If norm == lapack.MaxColumnSum, work must be of length n, and this function will panic otherwise. There are no restrictions on work for the other matrix norms.

func (Implementation) Dlapy2

func (Implementation) Dlapy2(x, y float64) float64

Dlapy2 is the LAPACK version of math.Hypot.

func (Implementation) Dlarf

func (impl Implementation) Dlarf(side blas.Side, m, n int, v []float64, incv int, tau float64, c []float64, ldc int, work []float64)

Work is temporary storage of length at least m if side == Left and at least n if side == Right. This function will panic if this length requirement is not met.

func (Implementation) Dlarfb

func (Implementation) Dlarfb(side blas.Side, trans blas.Transpose, direct lapack.Direct,
	store lapack.StoreV, m, n, k int, v []float64, ldv int, t []float64, ldt int,
	c []float64, ldc int, work []float64, ldwork int)

Dlarfb applies a block reflector to a matrix.

In the call to Dlarfb, the mxn c is multiplied by the implicitly defined matrix h as follows:

c = h * c if side == Left and trans == NoTrans
c = c * h if side == Right and trans == NoTrans
c = h^T * c if side == Left and trans == Trans
c = c * h^t if side == Right and trans == Trans

h is a product of elementary reflectors. direct sets the direction of multiplication

h = h_1 * h_2 * ... * h_k if direct == Forward
h = h_k * h_k-1 * ... * h_1 if direct == Backward

The combination of direct and store defines the orientation of the elementary reflectors. In all cases the ones on the diagonal are implicitly represented.

If direct == lapack.Forward and store == lapack.ColumnWise

V = (  1       )
    ( v1  1    )
    ( v1 v2  1 )
    ( v1 v2 v3 )
    ( v1 v2 v3 )

If direct == lapack.Forward and store == lapack.RowWise

V = (  1 v1 v1 v1 v1 )
    (     1 v2 v2 v2 )
    (        1 v3 v3 )

If direct == lapack.Backward and store == lapack.ColumnWise

V = ( v1 v2 v3 )
    ( v1 v2 v3 )
    (  1 v2 v3 )
    (     1 v3 )
    (        1 )

If direct == lapack.Backward and store == lapack.RowWise

V = ( v1 v1  1       )
    ( v2 v2 v2  1    )
    ( v3 v3 v3 v3  1 )

An elementary reflector can be explicitly constructed by extracting the corresponding elements of v, placing a 1 where the diagonal would be, and placing zeros in the remaining elements.

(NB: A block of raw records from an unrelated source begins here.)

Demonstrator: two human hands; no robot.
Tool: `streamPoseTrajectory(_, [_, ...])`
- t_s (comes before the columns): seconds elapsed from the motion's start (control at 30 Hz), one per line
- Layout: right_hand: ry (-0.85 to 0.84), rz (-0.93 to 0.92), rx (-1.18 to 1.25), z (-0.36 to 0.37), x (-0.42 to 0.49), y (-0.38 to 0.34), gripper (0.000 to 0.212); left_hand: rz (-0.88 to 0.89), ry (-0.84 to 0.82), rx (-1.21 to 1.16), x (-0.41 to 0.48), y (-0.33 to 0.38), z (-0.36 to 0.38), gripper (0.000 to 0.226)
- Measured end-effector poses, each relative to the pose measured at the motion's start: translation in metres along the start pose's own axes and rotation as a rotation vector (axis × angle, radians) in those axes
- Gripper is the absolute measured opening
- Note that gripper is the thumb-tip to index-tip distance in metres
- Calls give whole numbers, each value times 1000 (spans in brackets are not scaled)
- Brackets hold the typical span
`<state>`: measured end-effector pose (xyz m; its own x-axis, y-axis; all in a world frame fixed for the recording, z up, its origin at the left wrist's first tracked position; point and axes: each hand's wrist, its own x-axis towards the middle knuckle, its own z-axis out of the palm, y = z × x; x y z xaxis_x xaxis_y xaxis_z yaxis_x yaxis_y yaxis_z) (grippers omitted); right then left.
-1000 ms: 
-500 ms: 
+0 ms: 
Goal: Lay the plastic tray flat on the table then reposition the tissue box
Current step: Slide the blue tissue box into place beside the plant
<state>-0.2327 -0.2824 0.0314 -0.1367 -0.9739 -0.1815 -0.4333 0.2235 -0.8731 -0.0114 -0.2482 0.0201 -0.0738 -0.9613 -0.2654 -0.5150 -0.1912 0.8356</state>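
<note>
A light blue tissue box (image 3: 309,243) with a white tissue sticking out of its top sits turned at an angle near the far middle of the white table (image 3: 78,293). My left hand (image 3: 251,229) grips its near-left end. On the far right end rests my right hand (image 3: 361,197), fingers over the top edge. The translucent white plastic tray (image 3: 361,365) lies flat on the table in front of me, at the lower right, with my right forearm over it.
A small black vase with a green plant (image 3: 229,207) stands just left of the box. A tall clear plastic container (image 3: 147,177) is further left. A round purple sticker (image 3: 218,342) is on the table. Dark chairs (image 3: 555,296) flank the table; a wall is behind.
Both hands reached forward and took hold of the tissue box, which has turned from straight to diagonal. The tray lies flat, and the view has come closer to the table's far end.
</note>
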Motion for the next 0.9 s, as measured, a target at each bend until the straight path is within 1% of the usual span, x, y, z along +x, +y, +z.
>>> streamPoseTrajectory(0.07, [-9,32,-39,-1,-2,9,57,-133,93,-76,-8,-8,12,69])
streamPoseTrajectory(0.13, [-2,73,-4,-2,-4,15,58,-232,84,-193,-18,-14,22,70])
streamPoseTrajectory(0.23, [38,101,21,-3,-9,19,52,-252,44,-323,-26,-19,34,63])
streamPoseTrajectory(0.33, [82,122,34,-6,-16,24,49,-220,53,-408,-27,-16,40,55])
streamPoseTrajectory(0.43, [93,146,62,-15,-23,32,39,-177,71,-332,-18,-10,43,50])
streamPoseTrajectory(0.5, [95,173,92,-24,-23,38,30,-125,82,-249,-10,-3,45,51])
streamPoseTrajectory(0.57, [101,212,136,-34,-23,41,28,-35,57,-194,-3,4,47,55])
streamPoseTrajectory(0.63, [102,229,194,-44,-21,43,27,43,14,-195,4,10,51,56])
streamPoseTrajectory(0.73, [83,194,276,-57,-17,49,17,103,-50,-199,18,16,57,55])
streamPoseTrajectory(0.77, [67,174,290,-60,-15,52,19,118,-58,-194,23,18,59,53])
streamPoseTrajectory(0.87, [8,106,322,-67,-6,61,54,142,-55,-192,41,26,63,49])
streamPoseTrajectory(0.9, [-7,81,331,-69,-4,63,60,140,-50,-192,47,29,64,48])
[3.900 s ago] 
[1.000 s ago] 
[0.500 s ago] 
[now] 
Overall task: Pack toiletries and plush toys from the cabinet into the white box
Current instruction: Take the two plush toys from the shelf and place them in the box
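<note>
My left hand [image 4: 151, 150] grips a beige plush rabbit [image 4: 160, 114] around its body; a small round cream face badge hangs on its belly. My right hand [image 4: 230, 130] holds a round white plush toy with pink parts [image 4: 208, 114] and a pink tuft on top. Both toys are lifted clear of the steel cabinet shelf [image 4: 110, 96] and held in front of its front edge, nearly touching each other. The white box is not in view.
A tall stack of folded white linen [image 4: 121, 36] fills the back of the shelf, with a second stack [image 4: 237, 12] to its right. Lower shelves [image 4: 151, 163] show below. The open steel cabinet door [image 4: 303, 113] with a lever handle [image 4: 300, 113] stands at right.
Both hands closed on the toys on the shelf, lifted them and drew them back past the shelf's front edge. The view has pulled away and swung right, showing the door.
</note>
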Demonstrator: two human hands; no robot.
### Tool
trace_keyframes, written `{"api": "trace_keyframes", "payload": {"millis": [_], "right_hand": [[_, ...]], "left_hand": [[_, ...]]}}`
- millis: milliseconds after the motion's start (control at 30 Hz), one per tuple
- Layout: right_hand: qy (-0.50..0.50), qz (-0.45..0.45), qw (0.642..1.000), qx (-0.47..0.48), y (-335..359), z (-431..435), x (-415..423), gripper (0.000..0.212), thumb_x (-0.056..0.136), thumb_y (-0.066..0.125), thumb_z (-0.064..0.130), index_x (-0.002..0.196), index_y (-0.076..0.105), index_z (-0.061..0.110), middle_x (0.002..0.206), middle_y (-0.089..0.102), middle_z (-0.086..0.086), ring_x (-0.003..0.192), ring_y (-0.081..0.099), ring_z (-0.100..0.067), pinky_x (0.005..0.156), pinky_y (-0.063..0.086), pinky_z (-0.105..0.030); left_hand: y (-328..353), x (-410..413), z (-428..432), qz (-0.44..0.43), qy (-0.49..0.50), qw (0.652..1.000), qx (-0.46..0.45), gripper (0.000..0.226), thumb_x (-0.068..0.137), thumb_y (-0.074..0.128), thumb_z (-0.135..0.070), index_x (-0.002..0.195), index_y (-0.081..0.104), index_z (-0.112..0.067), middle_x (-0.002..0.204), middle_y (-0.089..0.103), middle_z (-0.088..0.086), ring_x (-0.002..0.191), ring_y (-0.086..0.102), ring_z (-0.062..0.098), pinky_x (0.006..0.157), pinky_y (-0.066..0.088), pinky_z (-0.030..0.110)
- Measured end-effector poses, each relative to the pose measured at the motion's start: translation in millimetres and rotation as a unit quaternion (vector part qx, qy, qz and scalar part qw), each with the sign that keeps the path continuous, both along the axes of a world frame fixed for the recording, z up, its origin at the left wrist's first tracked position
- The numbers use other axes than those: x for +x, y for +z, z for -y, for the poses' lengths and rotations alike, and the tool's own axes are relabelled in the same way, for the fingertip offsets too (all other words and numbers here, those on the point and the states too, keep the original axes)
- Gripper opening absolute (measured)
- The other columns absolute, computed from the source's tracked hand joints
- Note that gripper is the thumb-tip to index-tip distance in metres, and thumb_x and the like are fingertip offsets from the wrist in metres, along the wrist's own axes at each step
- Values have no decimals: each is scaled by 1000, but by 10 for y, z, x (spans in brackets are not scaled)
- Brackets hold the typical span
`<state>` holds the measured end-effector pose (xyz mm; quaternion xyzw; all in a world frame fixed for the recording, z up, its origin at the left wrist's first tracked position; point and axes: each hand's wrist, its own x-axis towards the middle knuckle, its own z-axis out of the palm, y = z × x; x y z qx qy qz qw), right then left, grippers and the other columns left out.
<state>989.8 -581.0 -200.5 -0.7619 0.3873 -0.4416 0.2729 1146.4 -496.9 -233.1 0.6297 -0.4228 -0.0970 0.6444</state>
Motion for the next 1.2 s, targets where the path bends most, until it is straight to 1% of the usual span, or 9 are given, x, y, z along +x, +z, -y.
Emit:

t is a k×k matrix containing the block reflector, and this function will panic if t is not of sufficient size. See Dlarft for more information.

Work is a temporary storage matrix with stride ldwork. Work must be of size at least n×k side == Left and m×k if side == Right, and this function will panic if this size is not met.

func (Implementation) Dlarfg

func (impl Implementation) Dlarfg(n int, alpha float64, x []float64, incX int) (beta, tau float64)

Dlarfg generates an elementary reflector for a Householder matrix. It creates a real elementary reflector of order n such that

H * (alpha) = (beta)
    (    x)   (   0)
H^T * H = I

H is represented in the form

H = 1 - tau * (1; v) * (1 v^T)

where tau is a real scalar.

On entry, x contains the vector x, on exit it contains v.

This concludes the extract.